They are the grand, majestic sound track of life’s most dramatic moments.
Over the centuries, bells have called us to wake, to pray, to work, to arms, to feast and, in times of crisis, to come together.
And on Remembrance Day this year, at exactly 12:30 p.m., they will toll again across the City of Sarnia – at least, in those churches that still have bells.
The initiative, known as “The Bells of Peace,” will commemorate the joy that spread through the city 100 years ago as the momentous news of the war’s end spread. In Europe, the guns had finally fallen silent as the great armistice came into effect on the eleventh hour of the eleventh day of the eleventh month.
On that day a century ago, pealing church bells across the community rang in the jubilant news. But the celebration was tinged with sorrow, as residents took stock of the 171 men who had left for war —61,000 Canadians in total – who would not be coming back to loving families.

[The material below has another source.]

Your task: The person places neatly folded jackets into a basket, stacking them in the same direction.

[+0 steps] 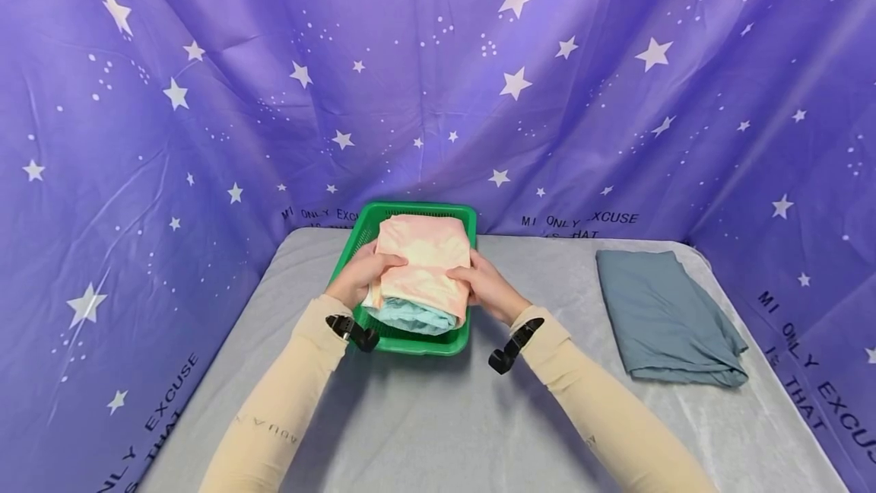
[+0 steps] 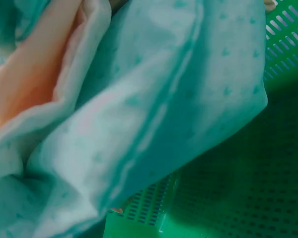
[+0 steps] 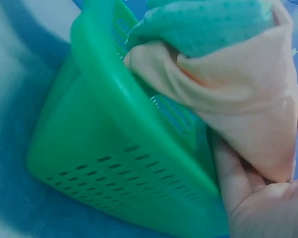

Another 172,000 Canadian soldiers were wounded in body and spirit.
The Bells of Peace initiative began in the United Kingdom, intending to honour the more than 1,800 “campanologists” – members of the church bell-ringers guild who gave their lives for King and Country in the Great War.
In Canada, the initiative was adopted by the Royal Canadian Legion. Pat Gagne of Legion National Command believes that communities across Canada – and in Germany – will participate.
Eight city churches will toll their bells, said local coordinator Deacon Chuck Stevens. They include Our Lady of Mercy, Trinity Anglican, All Saints, Canon Davis and Central United, the Presbyterian churches of St. Giles and St. Andrews, and First Christian Reformed.
Stevens believes they are the only area churches that still have bells.
Sarnia Fire Rescue also plans to sound its fire bells as part of The Bells of Peace program, he added.
Each bell will toll 100 times, with five seconds between.
If the sound sends a chill down your spine this Nov. 11th, imagine the delirious effect it had 100 years ago after four merciless years of carnage.
It will be a time to reflect, to remember, and to honour our glorious dead.
In the morning, at noon, and at the going down of the sun – let us remember them.